Grave consequences? Just what does this mean? That’s a rhetorical question. It’s quite obvious what the Prince means. He’s threatening America. On American soil. In our own President’s house. Talk about chutzpah.

But instead of doing the right thing—and like a true Texan, telling this rattlesnake where to go—President Bush gave in to him, forcing Israel to give Abdullah’s friend Arafat the freedom we’d never give Abdullah’s friend Bin Laden. Talk about wimpishness.

It’s because of such unearned U.S. obedience to them, that the Saudis—home to 15 of 19 of September 11th hijackers (more than 75%)—are not ashamed. Instead, they are emboldened. Their recent propaganda ad campaign—fortunately, rejected by most cable networks--actually has the gall to claim, “The People of Saudi Arabia—Allies Against Terrorism.” (It’s a thirty-second ad, because one can only fertilize for so long.)

Is there another “People of Saudi Arabia”? Because the Saudi Arabia located in the Middle East held a telethon raising millions for terrorist homicide bombers. The Saudi Arabia I know, during that telethon, proclaimed that Jewish women will be their slaves. As a Jewish woman, that’s enough to make me sick that my President is meeting with their crown Prince.

Prince Abdullah, I’ve got a message for you: My President may kowtow to you. He may act like your slave. But I will never be. We, in the United States, have a state called New Hampshire. It’s license plates say, “Live Free or Die.” That’s my motto. Got that, Prince? The very few Jews left in your country, under Saudi law akin to Nazi law, can’t own weapons and are treated like dung. But in this country, we have a Second Amendment and an NRA to protect it, so I can protect myself from terrorist-vermin whom Your Royal Lowness funds.

Despite the Saudi propaganda machine in action. Here’s the real story. Saudi Arabia is one of the biggest sponsors of terrorism on the planet. And their gall on our own soil spans beyond Abdullah’s Excellent Adventures. There’s his niece Princess Bunieh a/k/a “Bonnie,” who last year kept a Filipino slave, beat her, and threw her down the stairway, in Orlando.

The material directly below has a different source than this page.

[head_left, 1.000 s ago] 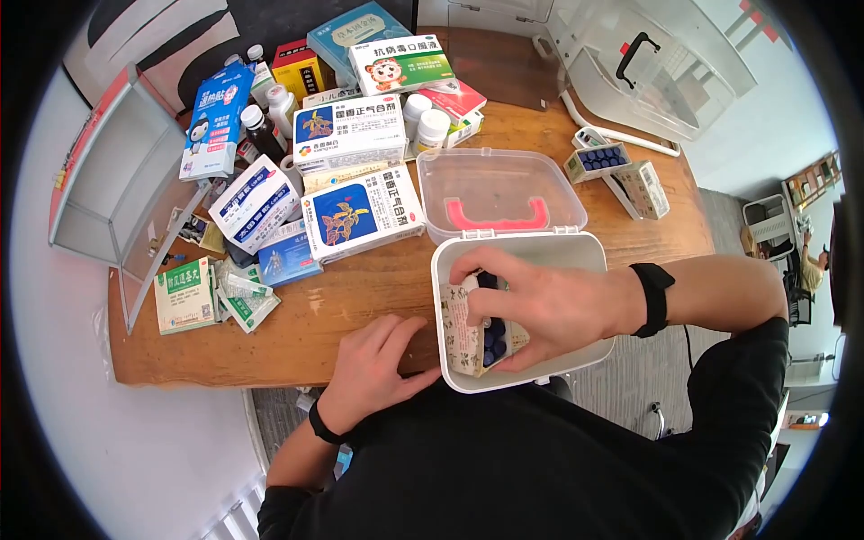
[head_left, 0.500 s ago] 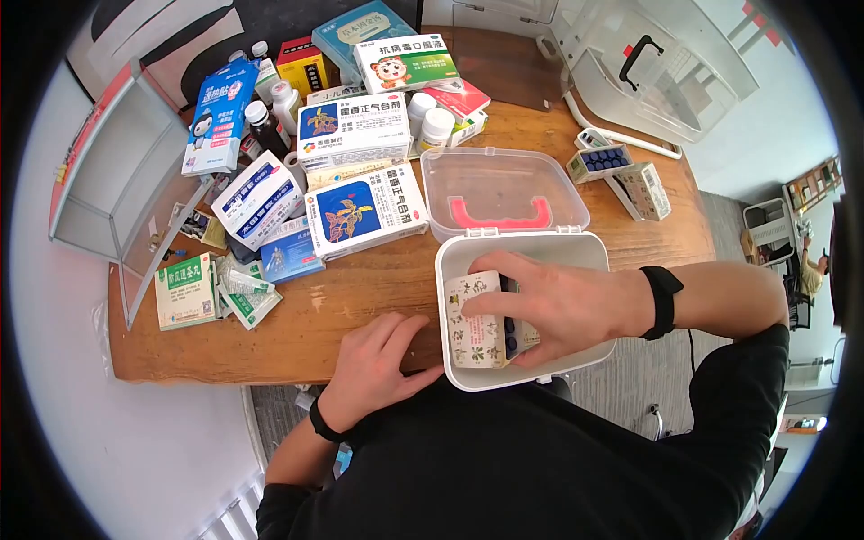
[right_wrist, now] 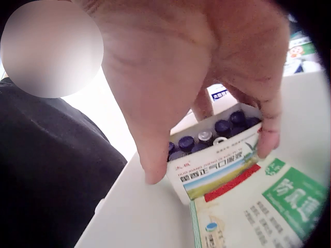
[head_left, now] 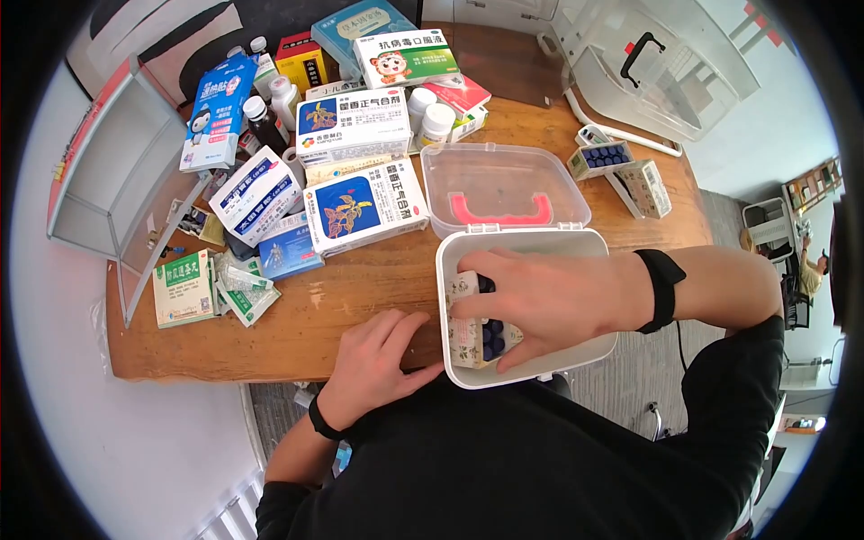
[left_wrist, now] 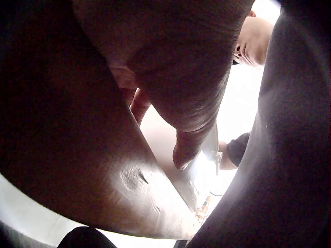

That’s the real thirty-second Saudi commercial. “Hey Saudi Princess Bonnie, you’ve just tortured and given your slave a concussion, what are you going to do next?” “I’m going to Disneyworld.”

The Saudi gall on our soil goes beyond Abdullah and “Bonnie.” It goes to financing terrorist operations here. Recent raids by federal agents on prominent Saudi-funded Muslim institutions suspected of funding terrorists and Islamic Jihad Chief/University of South Florida professor Sami Al-Arian, were precipitated by a lawsuit filed by former Federal prosecutor John Loftus. Loftus’ lawsuit, as well as U.S. government warrants and affidavits, say that the Saudis laundered over $1.7 billion to terrorist operations via the Northern Virginia Muslim umbrella groups. Even more frightening, one of the groups, Graduate School of Islamic and Social Sciences, conducted the U.S. Government-authorized training of Muslim chaplains for the U.S. military and prisons--all while it laundered money to terrorists.

In the late ‘80s--before Washington intern meant Chandra and Monica--I was an intern for several Congressmen on Capitol Hill. And I saw the Saudi propaganda machine in action.

While many special interest groups, from the Southern Catfish Farmers to the National Funeral Directors Association held luxe receptions for Congressmen and Senators, the sneaky Saudis held a giant reception for college-aged interns at the Washington Convention Center. Complete with belly dancers and an exhibit on “Prince Bandar in Space,” I figured interns would see beyond the free hummus and falafel.

I figured my fellow leaders of tomorrow—whom the Saudis were trying to entice--wouldn’t be that gullible, that they wouldn’t be remaking Jimmy Buffett’s songs into “Shishkabobs in Paradise.” It wasn’t my fellow interns, but my future President--the son of the then-current one--I should have been worried about.

With Princes like Abdullah and Bandar, we’d be better off with another Prince—as in the artist former known as Prince—hanging out at the Bush Ranch.